A recursive list is defined using a nested expression. For example, we can create an Rlist that represents the
elements 1 then 5 as follows:
>>> r = Rlist(1, Rlist(2+3, Rlist.empty))
Likewise, we can create a Stream representing the same series. The Stream does not actually compute the
second element 5 until the rest of the stream is requested.
>>> s = Stream(1, lambda: Stream(2+3, lambda: Stream.empty))
Here, 1 is the first element of the stream, and the lambda expression that follows returns a function for
computing the rest of the stream. The second element of the computed stream is a function that returns an empty
stream.
Accessing the elements of recursive list r and stream s proceed similarly. However, while 5 is stored within
r, it is computed on demand for s via addition the first time that it is requested.
>>> r.first
1
>>> s.first
1
>>> r.rest.first
5
>>> s.rest.first
5
>>> r.rest
Rlist(5)
>>> s.rest
Stream(5, <compute_rest>)
While the rest of r is a one-element recursive list, the rest of s includes a function to compute the rest;
the fact that it will return the empty stream may not yet have been discovered.
When a Stream instance is constructed, the field self._computed is False, signifying that the _rest
of the Stream has not yet been computed. When the rest attribute is requested via a dot expression, the rest
method is invoked, which triggers computation with self._rest = self.compute_rest. Because of the
caching mechanism within a Stream, the compute_rest function is only ever called once.

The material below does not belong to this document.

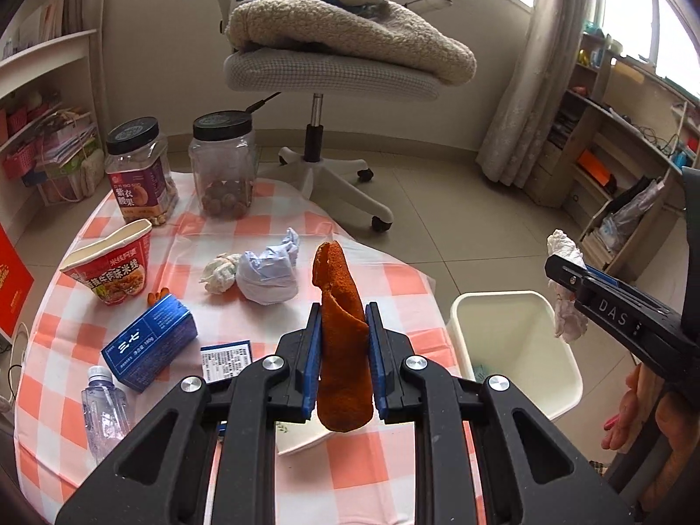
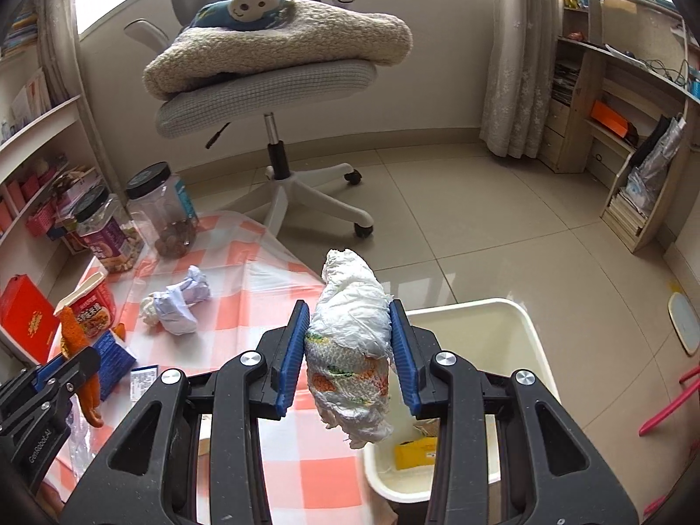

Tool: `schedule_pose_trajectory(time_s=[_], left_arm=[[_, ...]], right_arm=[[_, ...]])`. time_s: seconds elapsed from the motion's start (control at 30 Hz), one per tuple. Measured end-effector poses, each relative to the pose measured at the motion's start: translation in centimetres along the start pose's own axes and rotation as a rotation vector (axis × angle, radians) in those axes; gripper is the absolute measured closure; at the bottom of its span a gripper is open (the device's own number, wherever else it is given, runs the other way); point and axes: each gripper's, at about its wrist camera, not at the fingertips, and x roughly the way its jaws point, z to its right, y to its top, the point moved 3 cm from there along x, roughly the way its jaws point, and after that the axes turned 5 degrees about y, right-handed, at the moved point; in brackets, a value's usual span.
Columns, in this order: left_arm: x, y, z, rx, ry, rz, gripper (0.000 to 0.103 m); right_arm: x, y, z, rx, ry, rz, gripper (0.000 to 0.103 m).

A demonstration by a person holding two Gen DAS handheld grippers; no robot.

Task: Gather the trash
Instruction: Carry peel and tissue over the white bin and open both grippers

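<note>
Checked tablecloth (image 1: 385, 459) bears jars (image 1: 223, 166), noodle cup (image 1: 111, 267), blue box (image 1: 148, 345), crumpled paper (image 1: 269, 271).

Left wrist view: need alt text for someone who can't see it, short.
The left gripper is shut on a curled orange peel above a table with an orange-and-white checked cloth. At right, the right gripper holds a crumpled white tissue over a white bin. Crumpled paper, a noodle cup and a blue carton lie on the table.
</note>
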Motion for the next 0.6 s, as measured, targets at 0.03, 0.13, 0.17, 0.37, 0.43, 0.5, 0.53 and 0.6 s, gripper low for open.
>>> schedule_pose_trajectory(time_s=[0.03, 0.13, 0.17, 0.37, 0.43, 0.5, 0.53, 0.6], left_arm=[[0.1, 0.1, 0.8, 0.008, -0.009, 0.000, 0.084], [0.5, 0.2, 3.2, 0.029, -0.043, -0.011, 0.084], [0.6, 0.3, 4.0, 0.036, -0.055, -0.015, 0.084], [1.4, 0.3, 9.7, 0.101, -0.119, -0.032, 0.083], [1.7, 0.1, 11.4, 0.121, -0.137, -0.040, 0.083], [2.1, -0.1, 12.9, 0.134, -0.154, -0.053, 0.083], [2.3, -0.2, 13.6, 0.139, -0.164, -0.061, 0.083], [2.8, -0.3, 14.8, 0.144, -0.181, -0.077, 0.083]], right_arm=[[0.0, -0.1, 1.0, 0.014, -0.014, -0.004, 0.068], [-0.2, -0.1, 4.2, 0.073, -0.040, -0.012, 0.066], [-0.3, -0.1, 5.2, 0.093, -0.051, -0.017, 0.064], [-2.2, 0.2, 10.4, 0.208, -0.150, 0.048, 0.031], [-3.0, 0.3, 11.8, 0.234, -0.179, 0.073, 0.022], [-3.5, 0.4, 13.1, 0.270, -0.202, 0.096, 0.016], [-3.7, 0.4, 13.8, 0.285, -0.210, 0.102, 0.015], [-4.0, 0.5, 14.9, 0.306, -0.222, 0.108, 0.013]])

The essential properties of a compute_rest function are that it takes no arguments, and it returns a
Stream.
Lazy evaluation gives us the ability to represent infinite sequential datasets using streams. For example, we
can represent increasing integers, starting at any first value.
>>> def make_integer_stream(first=1):
def compute_rest():
return make_integer_stream(first+1)
return Stream(first, compute_rest)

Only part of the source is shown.